#### TASK DETAILS
For the listing below, the answer is an exact retyping of the lines from the one with "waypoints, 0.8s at" through the one with "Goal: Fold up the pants", both included, without pictures.
══════════════════════════════
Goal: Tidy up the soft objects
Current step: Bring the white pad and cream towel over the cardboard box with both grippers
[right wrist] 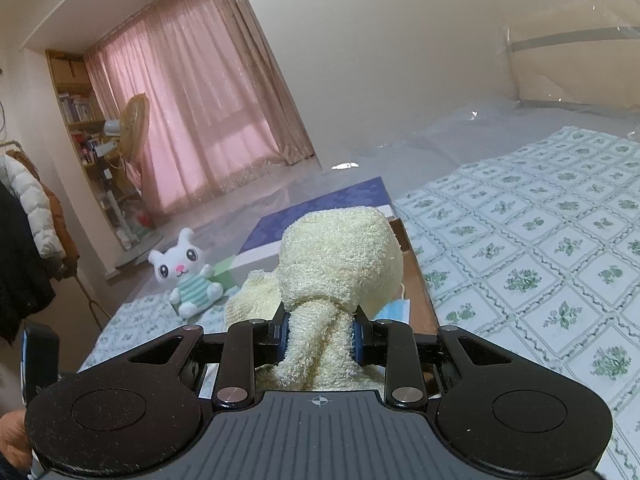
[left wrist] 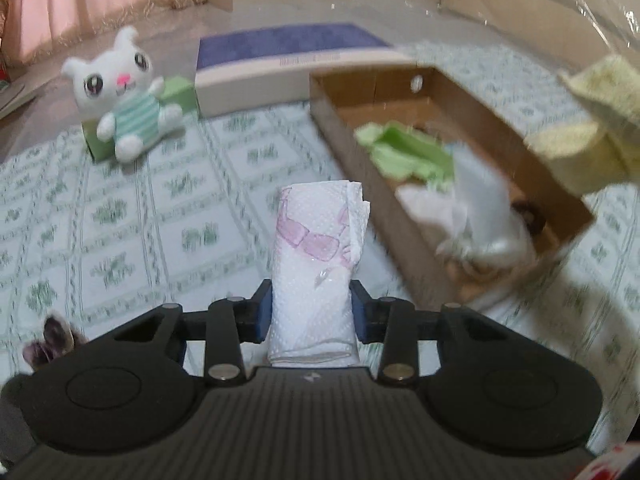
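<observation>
Our left tool (left wrist: 312,312) pinches the folded tissue pack (left wrist: 314,264) above the bed; our right tool (right wrist: 320,336) clamps the yellow towel (right wrist: 340,264) near the cardboard box (left wrist: 576,204); loose folds may slip free.

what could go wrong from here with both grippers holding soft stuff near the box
1. The left gripper pinches only the near end of the folded tissue pack; most of it sticks out past the pads, so it may sag or slip.
2. The right gripper grips a narrow bunched neck of the yellow towel; its bulk could pull free.
3. The cardboard box already holds a green cloth and white items, so added things may spill over its low wall.
</observation>
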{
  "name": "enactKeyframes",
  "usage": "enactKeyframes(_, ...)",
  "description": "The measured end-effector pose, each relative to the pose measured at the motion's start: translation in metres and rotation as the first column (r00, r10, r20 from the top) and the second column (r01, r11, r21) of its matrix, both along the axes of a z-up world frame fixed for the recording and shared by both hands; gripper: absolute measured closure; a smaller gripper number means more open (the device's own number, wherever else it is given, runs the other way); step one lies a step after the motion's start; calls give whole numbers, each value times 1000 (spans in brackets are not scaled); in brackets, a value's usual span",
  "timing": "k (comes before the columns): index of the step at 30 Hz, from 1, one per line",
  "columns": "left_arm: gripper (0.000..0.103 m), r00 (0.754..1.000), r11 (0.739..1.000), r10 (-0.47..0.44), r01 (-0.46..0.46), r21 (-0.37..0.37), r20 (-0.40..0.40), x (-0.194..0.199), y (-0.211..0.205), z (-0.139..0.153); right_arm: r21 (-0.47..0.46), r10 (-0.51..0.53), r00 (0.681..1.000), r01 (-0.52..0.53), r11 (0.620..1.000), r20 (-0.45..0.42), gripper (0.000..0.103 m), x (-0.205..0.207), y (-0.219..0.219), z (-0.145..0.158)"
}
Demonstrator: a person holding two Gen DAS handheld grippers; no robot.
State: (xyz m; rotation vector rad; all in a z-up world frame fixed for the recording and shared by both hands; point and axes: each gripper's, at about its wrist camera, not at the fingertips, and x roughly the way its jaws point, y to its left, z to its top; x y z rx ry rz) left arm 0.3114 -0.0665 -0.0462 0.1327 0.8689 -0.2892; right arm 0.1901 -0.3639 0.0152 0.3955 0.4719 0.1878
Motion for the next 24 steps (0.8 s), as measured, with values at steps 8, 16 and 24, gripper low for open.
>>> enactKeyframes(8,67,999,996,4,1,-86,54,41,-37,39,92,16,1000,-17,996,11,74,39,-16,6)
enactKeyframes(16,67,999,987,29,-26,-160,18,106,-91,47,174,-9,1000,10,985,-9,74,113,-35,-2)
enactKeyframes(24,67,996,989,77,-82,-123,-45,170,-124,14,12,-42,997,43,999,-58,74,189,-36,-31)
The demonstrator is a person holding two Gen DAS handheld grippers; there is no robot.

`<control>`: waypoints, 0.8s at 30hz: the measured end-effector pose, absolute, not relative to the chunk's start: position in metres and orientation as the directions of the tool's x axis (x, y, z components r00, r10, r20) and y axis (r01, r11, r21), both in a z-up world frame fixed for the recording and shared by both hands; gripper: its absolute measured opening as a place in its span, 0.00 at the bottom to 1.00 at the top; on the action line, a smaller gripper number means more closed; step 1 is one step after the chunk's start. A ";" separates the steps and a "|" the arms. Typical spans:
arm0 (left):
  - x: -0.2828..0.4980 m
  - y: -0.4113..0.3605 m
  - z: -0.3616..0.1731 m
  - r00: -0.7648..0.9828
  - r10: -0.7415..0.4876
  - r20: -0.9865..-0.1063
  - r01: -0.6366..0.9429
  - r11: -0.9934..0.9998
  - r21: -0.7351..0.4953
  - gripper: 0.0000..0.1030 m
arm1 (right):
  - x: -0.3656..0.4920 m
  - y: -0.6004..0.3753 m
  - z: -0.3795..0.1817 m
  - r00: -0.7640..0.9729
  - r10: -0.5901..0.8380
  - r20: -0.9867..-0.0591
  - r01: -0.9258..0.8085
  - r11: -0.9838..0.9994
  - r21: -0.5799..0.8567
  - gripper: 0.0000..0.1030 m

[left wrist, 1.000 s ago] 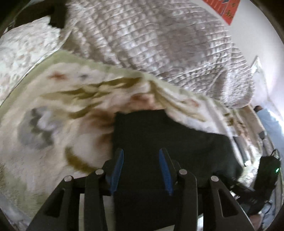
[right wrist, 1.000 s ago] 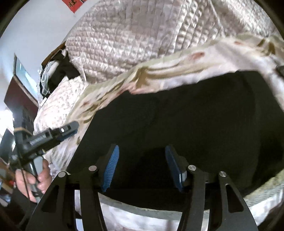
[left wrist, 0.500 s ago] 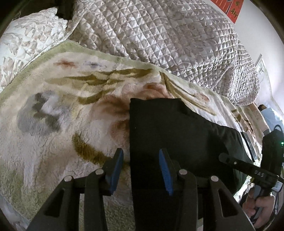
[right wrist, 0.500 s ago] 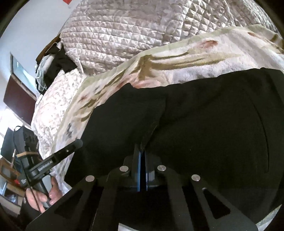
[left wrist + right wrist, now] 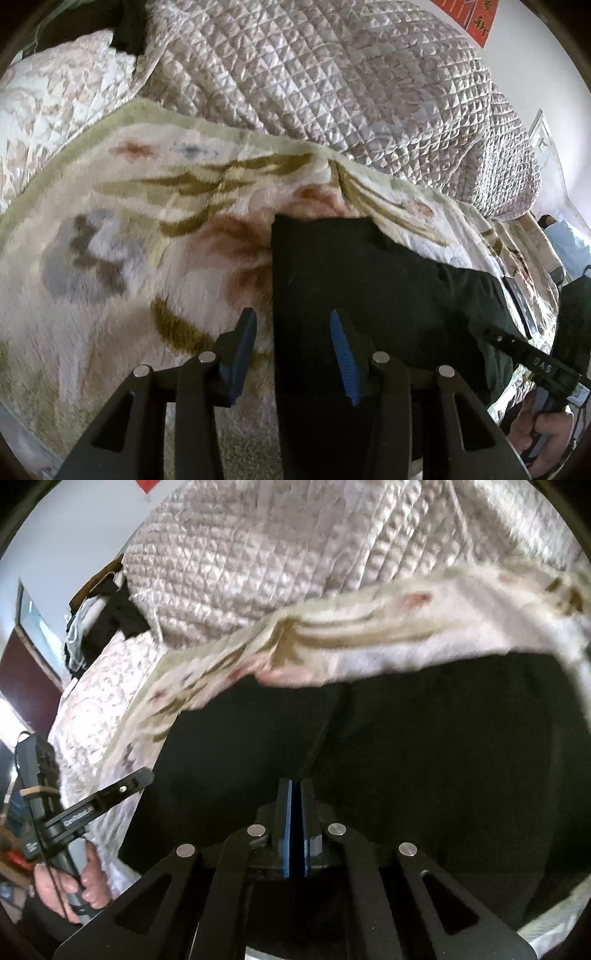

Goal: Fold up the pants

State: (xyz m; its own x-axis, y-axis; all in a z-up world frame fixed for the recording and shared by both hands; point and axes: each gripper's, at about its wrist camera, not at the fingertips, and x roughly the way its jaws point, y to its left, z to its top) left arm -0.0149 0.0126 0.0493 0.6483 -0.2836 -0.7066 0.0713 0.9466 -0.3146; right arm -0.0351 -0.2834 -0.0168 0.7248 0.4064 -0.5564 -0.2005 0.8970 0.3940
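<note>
The black pants lie flat on a fluffy floral blanket on the bed. My left gripper is open, its blue pads straddling the pants' left edge just above the cloth. The pants also fill the right wrist view. My right gripper is shut, its pads pinching a raised ridge of the black fabric. The right gripper's body shows in the left wrist view; the left gripper's body shows at the left of the right wrist view.
A quilted beige bedspread is piled behind the blanket. A pale patterned pillow lies at the far left. Dark clothes and a dark cabinet stand beyond the bed's left side. White wall is behind.
My right gripper closed from open onto a fold of the pants and holds it. My left gripper stayed open and shifted left, so the pants' edge now lies between its pads.
</note>
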 end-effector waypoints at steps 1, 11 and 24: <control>-0.013 0.012 0.052 0.652 -0.288 -0.701 0.077 0.945 -0.317 0.43 | -0.038 -0.283 -0.011 0.736 0.418 -0.533 -0.220 0.892 0.396 0.03; -0.008 -0.013 0.032 0.594 -0.332 -0.732 0.141 0.940 -0.312 0.42 | -0.027 -0.271 -0.030 0.677 0.418 -0.606 -0.221 0.901 0.374 0.02; 0.053 -0.017 0.032 0.566 -0.293 -0.770 0.108 0.953 -0.283 0.42 | 0.010 -0.256 -0.031 0.669 0.375 -0.642 -0.214 0.924 0.317 0.03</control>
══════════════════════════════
#### ANSWER TO THIS PROBLEM
`<control>`: waypoints, 0.8s at 30hz: the measured end-effector pose, absolute, not relative to the chunk's start: position in metres and orientation as the directions of the tool's x axis (x, y, z components r00, r10, r20) and y axis (r01, r11, r21), both in a z-up world frame fixed for the recording and shared by both hands; gripper: its absolute measured opening as a place in its span, 0.00 at the bottom to 1.00 at the top; on the action line, a smaller gripper number means more closed; step 1 is one step after the chunk's start. A ";" separates the steps and a "|" the arms. Typical spans:
arm0 (left):
  - x: -0.2828..0.4980 m
  - y: -0.4113..0.3605 m
  - z: -0.3616..0.1731 m
  - r00: -0.7648..0.9828
  - r10: -0.7415..0.4876
  - r20: -0.9865..-0.1063
  - r01: -0.6366..0.9429
  - r11: -0.9934..0.9998
  - r21: -0.7351..0.4953
  - gripper: 0.0000..0.1030 m
arm1 (right):
  - x: -0.3656..0.4920 m
  - y: -0.6004..0.3753 m
  - z: -0.3795..0.1817 m
  - r00: -0.7640..0.9729
  - r10: -0.5901..0.8380
  - r20: -0.9867..-0.0591
  - r01: -0.9258..0.8085
  - r11: -0.9838..0.9994
  - r21: -0.5799..0.8567
  - gripper: 0.0000..0.1030 m

[left wrist, 1.000 s ago] 
[right wrist, 1.000 s ago] 
[left wrist, 0.500 s ago] 
[right wrist, 0.500 s ago] 
[left wrist + right wrist, now] 

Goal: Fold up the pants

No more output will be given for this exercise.